> [The problem]: Would you retype the listing below exactly as given?
--- Dataset content Enclosed Below ---
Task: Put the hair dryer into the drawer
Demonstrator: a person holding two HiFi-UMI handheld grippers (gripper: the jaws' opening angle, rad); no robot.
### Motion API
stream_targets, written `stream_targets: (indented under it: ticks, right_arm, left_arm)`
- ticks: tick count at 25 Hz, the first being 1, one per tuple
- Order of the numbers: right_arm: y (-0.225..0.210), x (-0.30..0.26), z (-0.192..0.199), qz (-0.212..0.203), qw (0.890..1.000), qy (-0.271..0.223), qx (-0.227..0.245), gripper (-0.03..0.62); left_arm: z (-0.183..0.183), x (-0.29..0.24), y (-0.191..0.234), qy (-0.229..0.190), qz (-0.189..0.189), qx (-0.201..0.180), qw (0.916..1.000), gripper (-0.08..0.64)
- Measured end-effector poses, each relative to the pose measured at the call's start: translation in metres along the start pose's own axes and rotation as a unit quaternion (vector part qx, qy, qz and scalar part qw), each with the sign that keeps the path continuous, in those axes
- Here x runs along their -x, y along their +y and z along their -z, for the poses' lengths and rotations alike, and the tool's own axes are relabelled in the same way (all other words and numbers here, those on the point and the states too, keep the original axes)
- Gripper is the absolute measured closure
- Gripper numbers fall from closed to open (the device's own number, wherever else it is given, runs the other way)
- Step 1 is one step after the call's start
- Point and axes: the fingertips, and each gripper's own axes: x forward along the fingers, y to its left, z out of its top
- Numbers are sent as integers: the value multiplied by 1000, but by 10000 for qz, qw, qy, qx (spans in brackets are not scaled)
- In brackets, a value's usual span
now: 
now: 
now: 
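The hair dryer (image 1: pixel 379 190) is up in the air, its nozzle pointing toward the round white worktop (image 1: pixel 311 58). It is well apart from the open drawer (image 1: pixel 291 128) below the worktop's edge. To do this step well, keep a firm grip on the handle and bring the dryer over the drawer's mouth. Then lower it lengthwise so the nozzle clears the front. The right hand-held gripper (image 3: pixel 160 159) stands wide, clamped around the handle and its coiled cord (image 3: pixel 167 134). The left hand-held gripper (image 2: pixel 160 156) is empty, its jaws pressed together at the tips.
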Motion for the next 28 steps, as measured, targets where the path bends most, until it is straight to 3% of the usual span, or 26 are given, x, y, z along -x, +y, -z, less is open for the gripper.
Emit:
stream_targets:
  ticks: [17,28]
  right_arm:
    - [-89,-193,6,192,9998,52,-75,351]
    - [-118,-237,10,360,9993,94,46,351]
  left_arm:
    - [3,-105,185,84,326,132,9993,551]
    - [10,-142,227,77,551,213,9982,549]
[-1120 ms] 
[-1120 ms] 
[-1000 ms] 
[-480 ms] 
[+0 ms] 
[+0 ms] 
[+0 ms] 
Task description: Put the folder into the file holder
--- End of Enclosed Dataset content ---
> [Solved exercise]:
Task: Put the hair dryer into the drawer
Demonstrator: a person holding two HiFi-UMI handheld grippers (gripper: the jaws' opening angle, rad); no robot.
### Motion API
stream_targets, written `stream_targets: (indented under it: ticks, right_arm, left_arm)`
- ticks: tick count at 25 Hz, the first being 1, one per tuple
- Order of the numbers: right_arm: y (-0.225..0.210), x (-0.30..0.26), z (-0.192..0.199), qz (-0.212..0.203), qw (0.890..1.000), qy (-0.271..0.223), qx (-0.227..0.245), gripper (-0.03..0.62); left_arm: z (-0.183..0.183), x (-0.29..0.24), y (-0.191..0.234), qy (-0.229..0.190), qz (-0.189..0.189), qx (-0.201..0.180), qw (0.916..1.000), gripper (-0.08..0.64)
- Measured end-effector poses, each relative to the pose measured at the call's start: translation in metres along the start pose's own axes and rotation as a unit quaternion (vector part qx, qy, qz and scalar part qw), each with the sign that keeps the path continuous, in those axes
- Here x runs along their -x, y along their +y and z along their -z, for the poses' lengths and rotations alike, and the tool's own axes are relabelled in the same way (all other words and numbers here, those on the point and the states too, keep the original axes)
- Gripper is the absolute measured closure
- Gripper numbers fall from closed to open (the device's own number, wherever else it is given, runs the other way)
- Step 1 is one step after the call's start
- Point and axes: the fingertips, and each gripper's own axes: x forward along the fingers, y to its left, z out of its top
- Numbers are sent as integers: the value multiplied by 1000, but by 10000 for qz, qw, qy, qx (spans in brackets are not scaled)
- In brackets, a value's usual span
now: 
now: 
now: 
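The hair dryer (image 1: pixel 379 190) is up in the air, its nozzle pointing toward the round white worktop (image 1: pixel 311 58). It is well apart from the open drawer (image 1: pixel 291 128) below the worktop's edge. To do this step well, keep a firm grip on the handle and bring the dryer over the drawer's mouth. Then lower it lengthwise so the nozzle clears the front. The right hand-held gripper (image 3: pixel 160 159) stands wide, clamped around the handle and its coiled cord (image 3: pixel 167 134). The left hand-held gripper (image 2: pixel 160 156) is empty, its jaws pressed together at the tips.
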Motion for the next 28 steps, as measured, targets where the path bends most, until it is straight to 3% of the usual span, or 26 are given, x, y, z along -x, +y, -z, less is open for the gripper.
Emit:
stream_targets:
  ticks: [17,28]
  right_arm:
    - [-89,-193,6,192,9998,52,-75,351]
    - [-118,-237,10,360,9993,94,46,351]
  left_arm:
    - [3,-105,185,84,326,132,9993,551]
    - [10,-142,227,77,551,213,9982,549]
[-1120 ms] 
[-1120 ms] 
[-1000 ms] 
[-480 ms] 
[+0 ms] 
[+0 ms] 
[+0 ms] 
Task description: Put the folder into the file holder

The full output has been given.